‘Maker’ Türkiye

ABD ile aramızdaki S-400 krizi Türkiye’ye bir şeyler öğretmiş olmalı. Bunların en temeli, Stratejik açıdan, partnerlik, dostluk gibi kavramların altının kolayca boşalabileceğini görmektir. Türkiye bunu öğrendiyse, kamu kesimi “öğrenen organizasyona” sahip bir ülke olarak ileriye dönük, hem stratejik hem ekonomik dersler çıkartması beklenir.

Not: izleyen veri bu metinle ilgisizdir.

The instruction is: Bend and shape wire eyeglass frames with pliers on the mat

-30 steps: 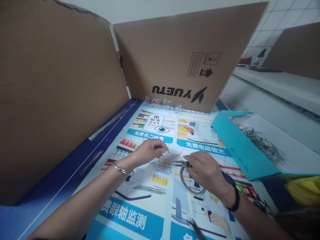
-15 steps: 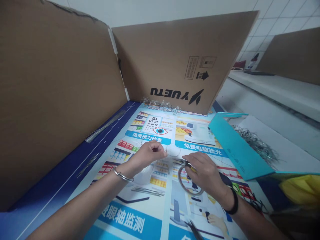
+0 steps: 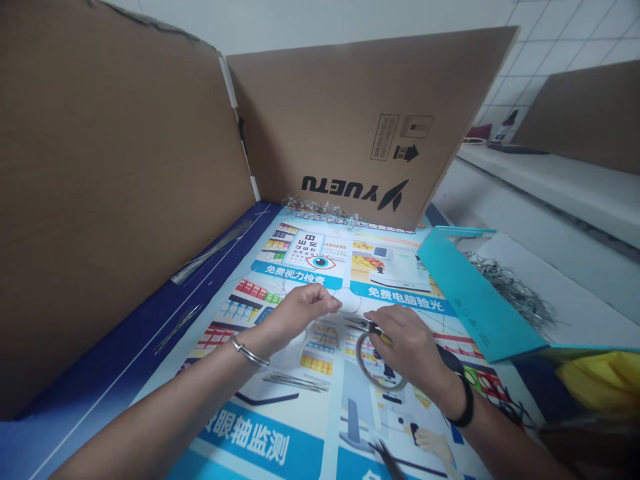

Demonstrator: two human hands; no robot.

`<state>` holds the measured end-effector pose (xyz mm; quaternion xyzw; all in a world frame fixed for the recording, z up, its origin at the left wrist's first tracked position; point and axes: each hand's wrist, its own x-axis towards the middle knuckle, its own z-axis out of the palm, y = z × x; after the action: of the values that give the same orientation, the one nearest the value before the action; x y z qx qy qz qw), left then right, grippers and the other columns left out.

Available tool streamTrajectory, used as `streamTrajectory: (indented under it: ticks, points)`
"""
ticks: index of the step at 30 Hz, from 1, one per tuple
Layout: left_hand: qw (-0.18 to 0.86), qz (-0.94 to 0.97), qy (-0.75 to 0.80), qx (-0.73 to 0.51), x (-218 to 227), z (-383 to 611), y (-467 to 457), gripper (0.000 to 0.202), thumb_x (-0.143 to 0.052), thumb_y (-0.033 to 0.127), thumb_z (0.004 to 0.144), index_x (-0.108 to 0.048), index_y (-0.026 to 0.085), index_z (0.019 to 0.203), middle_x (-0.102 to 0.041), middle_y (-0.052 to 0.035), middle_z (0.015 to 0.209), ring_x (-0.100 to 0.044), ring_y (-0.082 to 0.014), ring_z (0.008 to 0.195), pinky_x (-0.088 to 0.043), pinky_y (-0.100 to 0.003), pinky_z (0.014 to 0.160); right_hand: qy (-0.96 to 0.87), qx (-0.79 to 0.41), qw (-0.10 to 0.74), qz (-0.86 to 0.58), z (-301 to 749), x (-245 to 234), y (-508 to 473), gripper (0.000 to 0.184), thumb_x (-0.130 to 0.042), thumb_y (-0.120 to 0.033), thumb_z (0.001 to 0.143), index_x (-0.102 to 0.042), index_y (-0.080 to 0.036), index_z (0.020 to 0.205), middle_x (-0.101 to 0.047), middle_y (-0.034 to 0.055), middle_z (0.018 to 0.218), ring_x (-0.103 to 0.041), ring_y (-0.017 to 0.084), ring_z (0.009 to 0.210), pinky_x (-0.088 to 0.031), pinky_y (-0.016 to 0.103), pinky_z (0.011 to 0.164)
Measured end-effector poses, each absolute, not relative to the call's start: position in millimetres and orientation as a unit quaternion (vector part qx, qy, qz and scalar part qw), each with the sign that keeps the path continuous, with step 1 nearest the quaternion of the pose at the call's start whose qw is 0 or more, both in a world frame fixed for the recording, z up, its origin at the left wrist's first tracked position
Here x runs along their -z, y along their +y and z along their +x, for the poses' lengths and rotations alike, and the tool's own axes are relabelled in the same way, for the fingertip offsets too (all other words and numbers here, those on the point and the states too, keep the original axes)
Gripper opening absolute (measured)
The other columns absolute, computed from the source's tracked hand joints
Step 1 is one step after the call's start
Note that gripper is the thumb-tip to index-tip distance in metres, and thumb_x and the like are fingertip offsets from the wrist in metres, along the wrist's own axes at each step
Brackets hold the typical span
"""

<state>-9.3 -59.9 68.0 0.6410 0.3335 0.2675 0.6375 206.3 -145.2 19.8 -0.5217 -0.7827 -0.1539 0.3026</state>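
My left hand (image 3: pixel 303 312), a silver bangle on its wrist, has thumb and forefinger pinched on a thin wire (image 3: pixel 358 308) that bends in a loop over a white patch of the printed sheet. A hand's width to the right, my right hand (image 3: pixel 407 340) is wrapped around a pair of pliers (image 3: pixel 359 325). Their slim jaws point left toward the pinched fingers, and a dark handle end shows behind the palm. Under the pliers lies a grey ring (image 3: pixel 361 363). Several short thin wires (image 3: pixel 295 382) rest on the sheet below my left hand.
Cardboard panels (image 3: pixel 350 120) stand at the left and back. A teal box (image 3: pixel 475 300) at right holds tangled wire (image 3: pixel 520 293), near something yellow (image 3: pixel 600 380). Small clear pieces (image 3: pixel 325 210) lie at the back, wires (image 3: pixel 177 328) at left, a dark pointed tool (image 3: pixel 386 460) in front.
My left hand has shifted slightly right, closer to the pliers, still pinching. My right hand has hardly moved and keeps hold of the pliers.
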Motion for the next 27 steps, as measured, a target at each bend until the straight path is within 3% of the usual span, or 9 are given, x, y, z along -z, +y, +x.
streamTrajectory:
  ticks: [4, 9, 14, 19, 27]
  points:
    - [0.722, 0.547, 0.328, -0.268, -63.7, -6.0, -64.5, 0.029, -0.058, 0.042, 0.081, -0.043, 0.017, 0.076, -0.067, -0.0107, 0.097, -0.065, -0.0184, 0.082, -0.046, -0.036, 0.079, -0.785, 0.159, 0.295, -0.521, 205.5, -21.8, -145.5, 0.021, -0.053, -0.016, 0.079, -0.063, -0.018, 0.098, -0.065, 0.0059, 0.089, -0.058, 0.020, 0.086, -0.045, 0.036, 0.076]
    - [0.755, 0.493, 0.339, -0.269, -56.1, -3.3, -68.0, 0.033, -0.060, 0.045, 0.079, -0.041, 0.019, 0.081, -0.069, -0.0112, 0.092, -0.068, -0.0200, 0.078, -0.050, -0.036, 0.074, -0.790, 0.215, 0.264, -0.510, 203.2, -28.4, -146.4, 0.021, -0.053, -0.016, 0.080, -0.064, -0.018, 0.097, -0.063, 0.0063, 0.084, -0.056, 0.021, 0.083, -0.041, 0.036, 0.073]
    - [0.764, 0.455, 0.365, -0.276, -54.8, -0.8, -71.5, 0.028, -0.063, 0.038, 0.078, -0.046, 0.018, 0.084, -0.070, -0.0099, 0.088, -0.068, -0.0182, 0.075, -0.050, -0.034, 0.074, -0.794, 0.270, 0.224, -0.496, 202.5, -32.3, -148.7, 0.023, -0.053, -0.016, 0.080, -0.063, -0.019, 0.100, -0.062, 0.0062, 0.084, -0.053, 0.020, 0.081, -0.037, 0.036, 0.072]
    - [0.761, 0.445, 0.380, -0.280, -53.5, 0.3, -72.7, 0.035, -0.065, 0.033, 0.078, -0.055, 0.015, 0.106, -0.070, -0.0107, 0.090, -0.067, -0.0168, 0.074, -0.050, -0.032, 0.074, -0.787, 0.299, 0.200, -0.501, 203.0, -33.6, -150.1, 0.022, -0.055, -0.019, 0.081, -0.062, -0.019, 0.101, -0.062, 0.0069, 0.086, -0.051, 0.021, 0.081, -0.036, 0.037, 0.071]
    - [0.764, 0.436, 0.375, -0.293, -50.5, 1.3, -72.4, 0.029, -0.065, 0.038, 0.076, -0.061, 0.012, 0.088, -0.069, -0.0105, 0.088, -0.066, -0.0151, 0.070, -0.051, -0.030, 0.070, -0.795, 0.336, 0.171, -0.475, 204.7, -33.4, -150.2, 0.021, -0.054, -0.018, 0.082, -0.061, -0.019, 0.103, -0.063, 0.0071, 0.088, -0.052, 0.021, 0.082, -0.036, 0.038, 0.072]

Haksızlık etmeyelim; Amerika Birleşik Devletleri’nin pozisyonunu da görmeye çalışalım. ABD, F-35 ile S-400’lerin uyumsuz olduğunu, bilgi taşınması durumunda F-35’ler hakkında Rusya’nın savunma ve savaş kabiliyeti kazanacağını söylüyor. Kongre’deki bazı çevreler, Türkiye’yi Nato’nun uğruna kurulduğu Rusya ile stratejik olarak fazla “yaklaşmış” buluyor. Hatta, ABD’yi “sattı” diye düşünüyor.

Türkiye açısından bakınca ise durum şöyle görünüyor. Her şeyden önce, S-400 bir hava savunma sistemi. Saldırı sitemi değil. Bir NATO ülkesinin savunma kapasitesinin yükselmesi müttefiklerini ancak sevindirmesi beklenir. Türkiye’nin hava savunma altyapısı çok zayıf. Öte yandan, ABD Türkiye’ye bu sistemleri satmıyor (Kongre izin vermiyor); oysa Türkiye ABD’nin yakın müttefiği” ve “bu yılların sağlamlaştırması gereken dostluğa sığmaz.” Dahası, ABD Türkiye’ye Patriot’ları satarsa bile rakip olmayınca Patriot’ların maliyeti Türkiye açısından artacak ve Türkiye’nin “vergi paraları” (ABD’de neredeyse kutsal bir kavramdır) boşuna sarf edilecek. Ayrıca, ABD Türkiye ile teknoloji paylaşımı da yapmıyor. Bu da müttefikliğe sığmaz.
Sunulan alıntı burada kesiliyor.